另一边,刘芳也抱着两个大纸箱回来了,累得气喘吁吁。
“老板,镇上能买的红蜡烛我都买空了,连供销社压箱底的货都掏出来了。一共两百多根,还有五十个大红灯笼。”
“干得漂亮。”
陈扬指挥着几人开始布置。
原本惨白的日光灯管被无视,取而代之的是一个个挂在房梁、窗棂上的红灯笼。每张桌子中间,都摆上了一个陈扬特制的烛台——用粗瓷碗倒扣,上面粘着两根儿臂粗的红蜡烛,底部撒了一圈洗干净的鹅卵石。
等到夜幕降临,陈扬让人拉下电闸,模拟停电状态。
二虎划着火柴,一一点亮。
一瞬间,原本显得有些陈旧简陋的大厅,被摇曳的烛光笼罩。红色的光晕映在墙上,映在红色的窗花上,把那种冰冷的水泥感彻底融化。光影交错间,整个大厅透出一股子朦胧的暖意,既喜庆,又带着一种说不出的高级感。
哪怕是还没上菜,光是坐在这儿,都让人觉得心里热乎乎的。
陈大福站在柜台后面,看着这满屋子的红光,张大的嘴半天没合上。
“嘿……神了。”老头子摸着下巴上的胡茬,“扬子,这看着比平时开着大灯还要气派啊!跟那电影里的皇宫似的。”
陈扬站在大厅中央,看着那跳动的烛火,嘴角勾起一抹笑。
“这就叫因祸得福。”他转头看向门口,“明天,咱们给安溪镇这帮土老帽,上一课什么叫真正的‘烛光晚餐’。
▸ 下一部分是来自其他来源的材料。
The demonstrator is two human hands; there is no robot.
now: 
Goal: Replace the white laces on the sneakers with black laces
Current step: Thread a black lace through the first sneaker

”
此时,供电局那张惨白的停电通知单,正静静地躺在垃圾桶里,被刚才削下来的红萝卜皮盖得严严实实。
危机,有时候就是转机。前提是,你得有那个胆子去赌一把。
“二虎,去把发电机油箱加满,再备两桶油。”陈扬吩咐道,“今晚轮流值班,必须保证明天万无一失。”
“好嘞!”
后厨的火光映着几个人的脸,比那红烛还要亮堂几分。这场仗,还没打,气势已经赢了一半。